Should this be subjunctive? Or should I have used "esté"? Please let me know how I could correct this sentence.
 
PS For clarification, I was trying to say...
 
"I'm not sure if it is a very healthy thing for the people of California."
 
THANK YOU!!!


----------



## fenixpollo

I don't want to contradict your Spanish teacher, but it sounds correct to me... and I'm a Spanish teacher!    The only conflict I see is this:
_no estoy seguro que_ -- always takes the subjunctive
_si_ -- doesn't take the subjunctive

_ser_ is the correct verb in this sentence.

Corríjanme si estoy mal.


----------



## elroy

fenixpollo said:
			
		

> I don't want to contradict your Spanish teacher, but it sounds correct to me... and I'm a Spanish teacher!  The only conflict I see is this:
> _no estoy seguro que_ -- always takes the subjunctive
> _si_ -- doesn't take the subjunctive
> 
> _ser_ is the correct verb in this sentence.
> 
> Corríjanme si estoy mal.


 
_Ser_ is indeed the correct verb, but _sea_ is the incorrect form because _si_ is *never* followed by the present subjunctive.

The sentence should read, "No estoy seguro (de) si *es* una cosa..."


----------



## mandarina_82

"No estoy seguro si sea una cosa muy saludable para la gente de California."

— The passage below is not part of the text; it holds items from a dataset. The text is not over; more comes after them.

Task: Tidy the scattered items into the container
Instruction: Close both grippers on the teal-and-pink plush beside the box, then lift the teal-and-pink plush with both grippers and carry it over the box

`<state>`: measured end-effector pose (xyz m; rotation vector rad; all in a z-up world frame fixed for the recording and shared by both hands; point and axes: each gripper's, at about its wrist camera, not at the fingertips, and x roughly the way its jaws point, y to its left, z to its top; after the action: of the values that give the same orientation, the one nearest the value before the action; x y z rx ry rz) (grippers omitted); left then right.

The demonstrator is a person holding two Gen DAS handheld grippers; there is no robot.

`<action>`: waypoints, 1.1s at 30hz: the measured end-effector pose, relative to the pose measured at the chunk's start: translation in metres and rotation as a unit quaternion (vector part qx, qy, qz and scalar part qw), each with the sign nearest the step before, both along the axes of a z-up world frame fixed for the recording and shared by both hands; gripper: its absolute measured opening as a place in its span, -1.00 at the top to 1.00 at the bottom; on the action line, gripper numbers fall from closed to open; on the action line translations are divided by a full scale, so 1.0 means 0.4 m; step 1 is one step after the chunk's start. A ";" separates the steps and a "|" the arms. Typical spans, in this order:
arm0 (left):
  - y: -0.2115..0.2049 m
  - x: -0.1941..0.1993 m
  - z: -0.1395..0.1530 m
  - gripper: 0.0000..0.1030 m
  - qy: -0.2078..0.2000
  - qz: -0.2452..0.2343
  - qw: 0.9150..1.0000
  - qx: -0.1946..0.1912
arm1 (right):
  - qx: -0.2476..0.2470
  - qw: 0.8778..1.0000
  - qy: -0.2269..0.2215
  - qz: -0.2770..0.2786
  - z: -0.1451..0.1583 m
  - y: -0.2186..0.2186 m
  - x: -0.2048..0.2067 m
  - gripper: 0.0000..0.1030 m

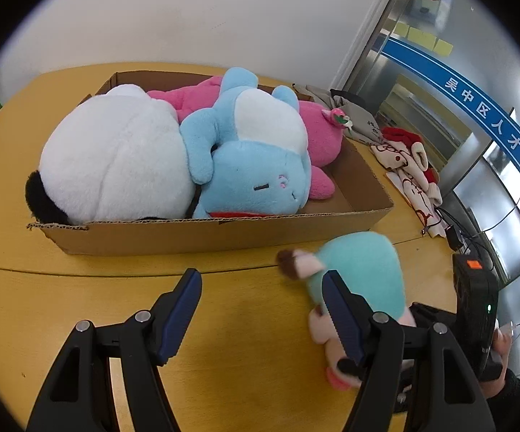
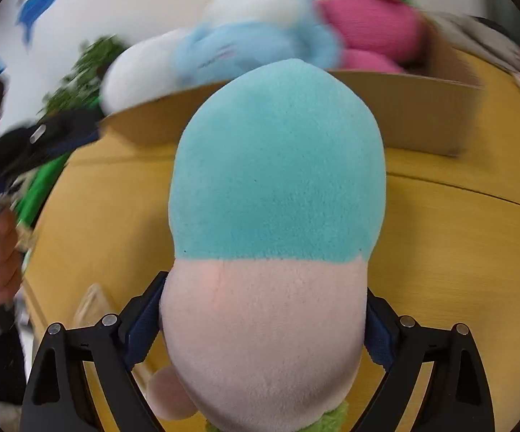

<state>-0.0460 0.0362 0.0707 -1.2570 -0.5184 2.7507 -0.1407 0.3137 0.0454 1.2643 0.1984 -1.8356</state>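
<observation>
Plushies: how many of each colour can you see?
White with a black bit: 1
Blue and white: 1
Pink: 1
Teal and peach: 1
Total: 4

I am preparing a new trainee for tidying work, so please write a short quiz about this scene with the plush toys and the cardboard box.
1. True or false: the left gripper holds a toy.
2. What is between the fingers of the right gripper? A) teal-and-pink plush toy B) yellow duck C) brown bear
3. In the cardboard box, what colour is the toy lying between the white plush toy and the pink plush toy?

Key: 1 false, it is open and empty; 2 A; 3 blue: the blue plush toy.
</observation>
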 end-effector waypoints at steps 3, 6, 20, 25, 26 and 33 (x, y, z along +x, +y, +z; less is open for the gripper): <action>-0.002 -0.004 -0.016 -0.34 -0.008 -0.021 0.999 0.035 | 0.004 0.999 0.009 0.045 -0.007 -0.060 0.056 -0.85; 0.021 -0.016 -0.042 -0.56 -0.026 -0.050 0.997 0.046 | 0.008 0.997 -0.001 0.071 -0.028 -0.091 0.088 -0.84; 0.037 -0.050 -0.106 -0.15 -0.054 -0.091 0.988 0.110 | -0.026 0.997 -0.036 0.056 -0.035 -0.007 0.076 -0.85; 0.052 -0.052 -0.108 0.04 -0.061 -0.103 0.986 0.113 | -0.016 0.998 -0.038 0.047 -0.013 0.022 0.084 -0.86; 0.055 -0.051 -0.109 0.04 -0.061 -0.105 0.986 0.113 | -0.012 0.998 -0.039 0.045 -0.011 0.027 0.086 -0.86; 0.058 -0.047 -0.114 0.04 -0.062 -0.103 0.986 0.113 | 0.013 0.999 -0.022 0.038 0.005 0.056 0.088 -0.96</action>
<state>-0.0649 0.0594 0.0250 -1.3475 -0.6494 2.3812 -0.1054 0.3363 0.0475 1.2968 0.2436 -1.7428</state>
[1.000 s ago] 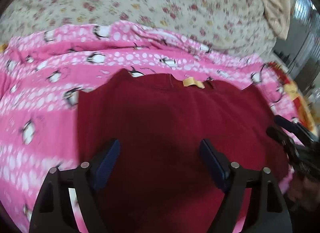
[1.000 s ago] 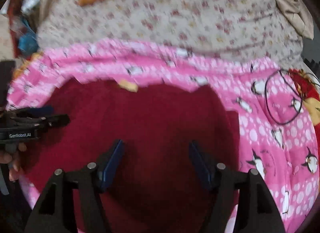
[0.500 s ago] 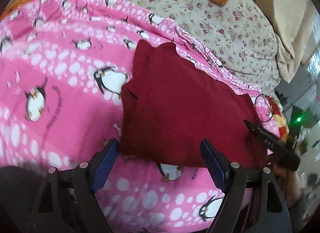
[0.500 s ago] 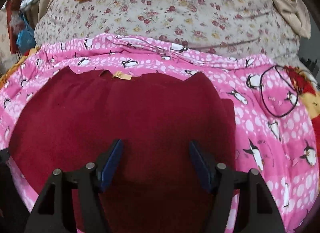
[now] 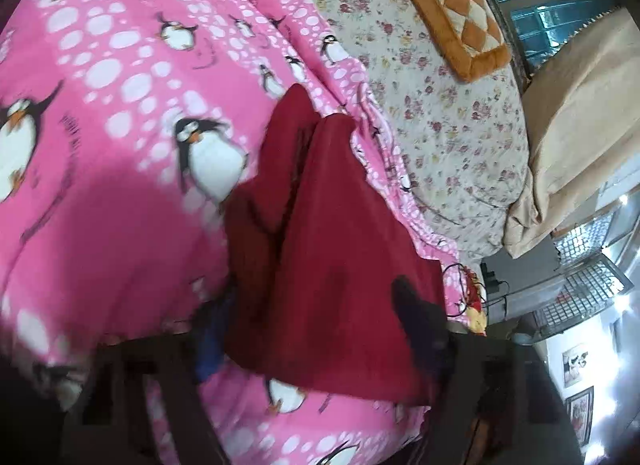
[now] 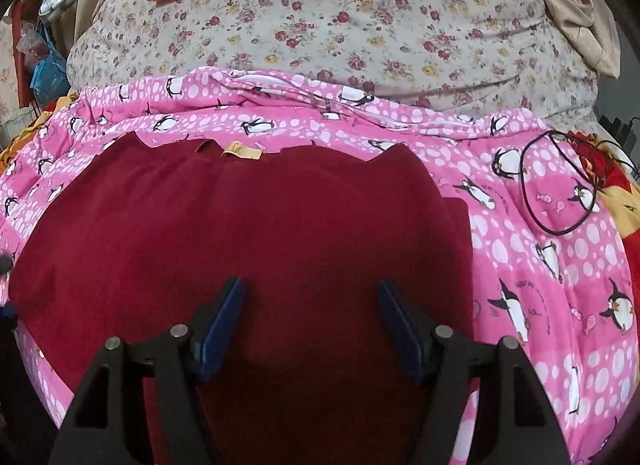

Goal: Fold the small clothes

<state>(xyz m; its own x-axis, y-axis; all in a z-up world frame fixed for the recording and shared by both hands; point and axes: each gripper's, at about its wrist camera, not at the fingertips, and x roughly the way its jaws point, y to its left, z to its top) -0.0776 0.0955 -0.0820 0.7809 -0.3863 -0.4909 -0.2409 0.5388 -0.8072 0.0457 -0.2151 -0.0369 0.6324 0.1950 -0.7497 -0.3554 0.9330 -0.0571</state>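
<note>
Left wrist view
Jaws, left gripper (image 5: 316, 329): closing at this moment, with the near edge of the red garment (image 5: 320, 265) between them. The frame is blurred, so whether the pads already press the cloth cannot be told.
Garment position: on the pink penguin blanket (image 5: 120, 105), seen from its left side. The left edge is bunched into ridges and layers.
Surroundings: floral bedding (image 5: 440, 105) beyond the blanket, with an orange patchwork cushion (image 5: 452, 17) on it.

Right wrist view
Jaws, right gripper (image 6: 312, 325): standing wide over the lower middle of the red garment (image 6: 260, 233). No cloth is pinched between them.
Garment position: spread broad and mostly flat on the pink penguin blanket (image 6: 540, 265), neckline away from the camera, with a yellow neck label (image 6: 242, 152) showing.
Other item: a black cord loop (image 6: 560, 185) lies on the blanket to the right, apart from the garment.

Progress
Done: garment laid out; its right side looks turned in.
Remaining, as judged: the body appears at full length, so the main folds are not yet made.
</note>
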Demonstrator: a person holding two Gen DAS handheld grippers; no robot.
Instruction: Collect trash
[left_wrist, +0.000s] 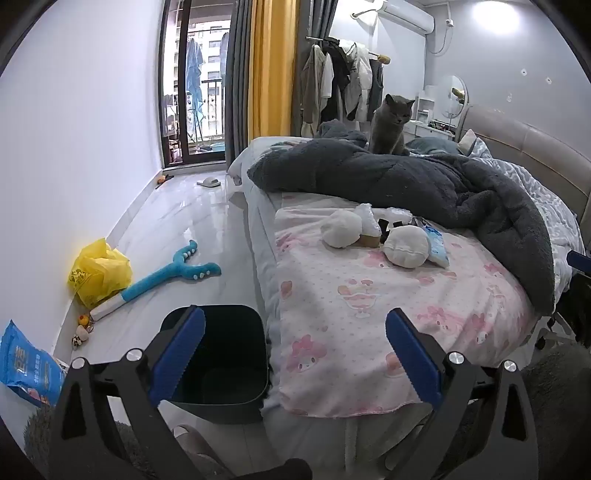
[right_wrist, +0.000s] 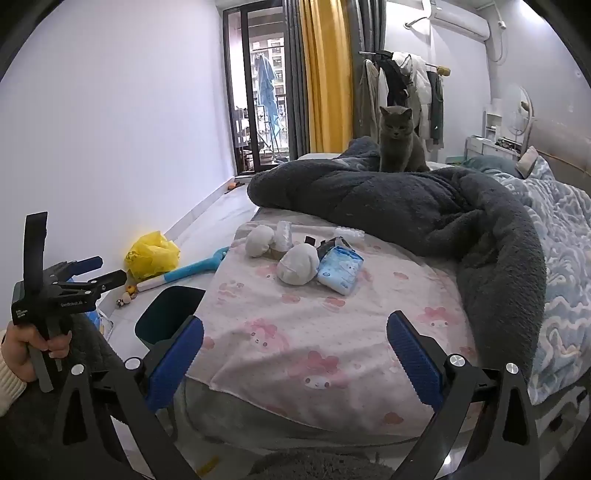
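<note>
Trash lies in a cluster on the pink cartoon-print blanket (right_wrist: 295, 332): two white crumpled wads (right_wrist: 297, 266) (left_wrist: 406, 245), a clear plastic cup (right_wrist: 284, 234), a blue tissue pack (right_wrist: 340, 273) (left_wrist: 437, 247) and a dark wrapper (right_wrist: 328, 245). A dark bin (left_wrist: 218, 354) (right_wrist: 170, 314) stands on the floor against the bed's near left corner. My left gripper (left_wrist: 295, 332) is open and holds nothing, hovering over the bin and the bed edge. My right gripper (right_wrist: 295, 332) is open over the blanket, well short of the trash. The left gripper (right_wrist: 107, 271) also shows at left, held by a hand.
A grey cat (right_wrist: 399, 144) sits on the rumpled dark duvet (right_wrist: 424, 206) behind the trash. On the floor by the wall lie a yellow plastic bag (left_wrist: 99, 271), a blue toy stick (left_wrist: 173, 269) and a blue packet (left_wrist: 26, 369). A clothes rack (left_wrist: 343, 81) stands beyond the bed.
</note>
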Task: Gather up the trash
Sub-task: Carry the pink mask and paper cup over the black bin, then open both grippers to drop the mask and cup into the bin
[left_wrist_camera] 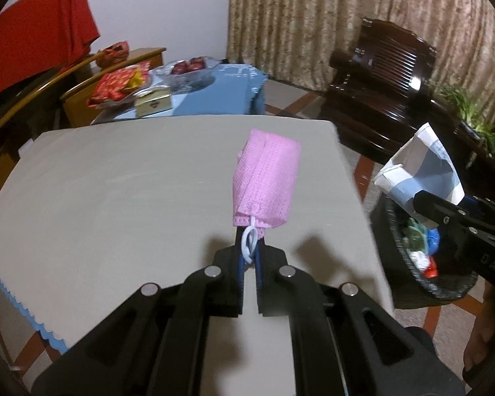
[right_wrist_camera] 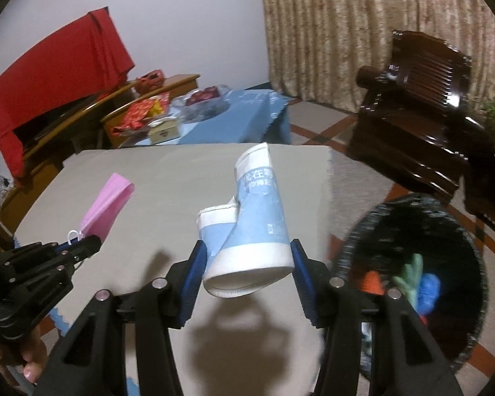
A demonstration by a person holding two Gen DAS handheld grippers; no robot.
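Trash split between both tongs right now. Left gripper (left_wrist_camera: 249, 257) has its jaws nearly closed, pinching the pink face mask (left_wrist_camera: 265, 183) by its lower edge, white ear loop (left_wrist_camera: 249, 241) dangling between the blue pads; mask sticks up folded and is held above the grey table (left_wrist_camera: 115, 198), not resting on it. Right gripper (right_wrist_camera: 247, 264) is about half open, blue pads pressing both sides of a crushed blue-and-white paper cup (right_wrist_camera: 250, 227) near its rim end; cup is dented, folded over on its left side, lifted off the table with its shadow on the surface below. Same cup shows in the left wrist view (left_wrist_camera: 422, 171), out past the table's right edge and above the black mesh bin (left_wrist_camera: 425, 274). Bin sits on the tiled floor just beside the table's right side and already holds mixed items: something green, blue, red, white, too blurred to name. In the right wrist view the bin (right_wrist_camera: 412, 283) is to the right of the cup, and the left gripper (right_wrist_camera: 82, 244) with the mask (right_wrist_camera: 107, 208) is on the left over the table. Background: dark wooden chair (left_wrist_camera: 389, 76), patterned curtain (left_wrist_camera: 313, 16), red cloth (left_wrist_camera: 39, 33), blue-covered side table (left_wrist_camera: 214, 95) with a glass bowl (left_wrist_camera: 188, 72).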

This sentence is perfectly right, why did he say that to you? you should correct him instead he to you.

you can also say

""No estoy seguro de si sea una cosa muy saludable para la gente de California."
""No estoy seguro que *sea* una cosa muy saludable para la gente de California."
""No estoy seguro de que *sea* una cosa muy saludable para la gente de California."
""No estoy seguro de que esto *sea* una cosa muy saludable para la gente de California."


----------



## elroy

mandarina_82 said:
			
		

> "No estoy seguro si sea una cosa muy saludable para la gente de California."
> 
> This sentence is perfectly right, why did he say that to you? you should correct him instead he to you.
> 
> you can also say
> 
> ""No estoy seguro de si sea una cosa muy saludable para la gente de California."
> ""No estoy seguro que *sea* una cosa muy saludable para la gente de California."
> ""No estoy seguro de que *sea* una cosa muy saludable para la gente de California."
> ""No estoy seguro de que esto *sea* una cosa muy saludable para la gente de California."


 
Wow!  I know you're a native speaker of Spanish, but are you absolutely positive that "si sea" is correct?  I've always thought that the present subjunctive is incorrect after _si_.


----------



## mandarina_82

I'm right. "sea" is right. What i've been thinking is that i use both, i don't know why and under what circustances, i don't get the difference if there is one. My conclusion is that both can be used.


----------



## Jcabalo

Yo pondría:

No estoy seguro *de que sea *una cosa muy saludable... (espero no estar metiendo la pata con el de que...)

o bien:

No estoy seguro *de si es *una cosa muy saludable...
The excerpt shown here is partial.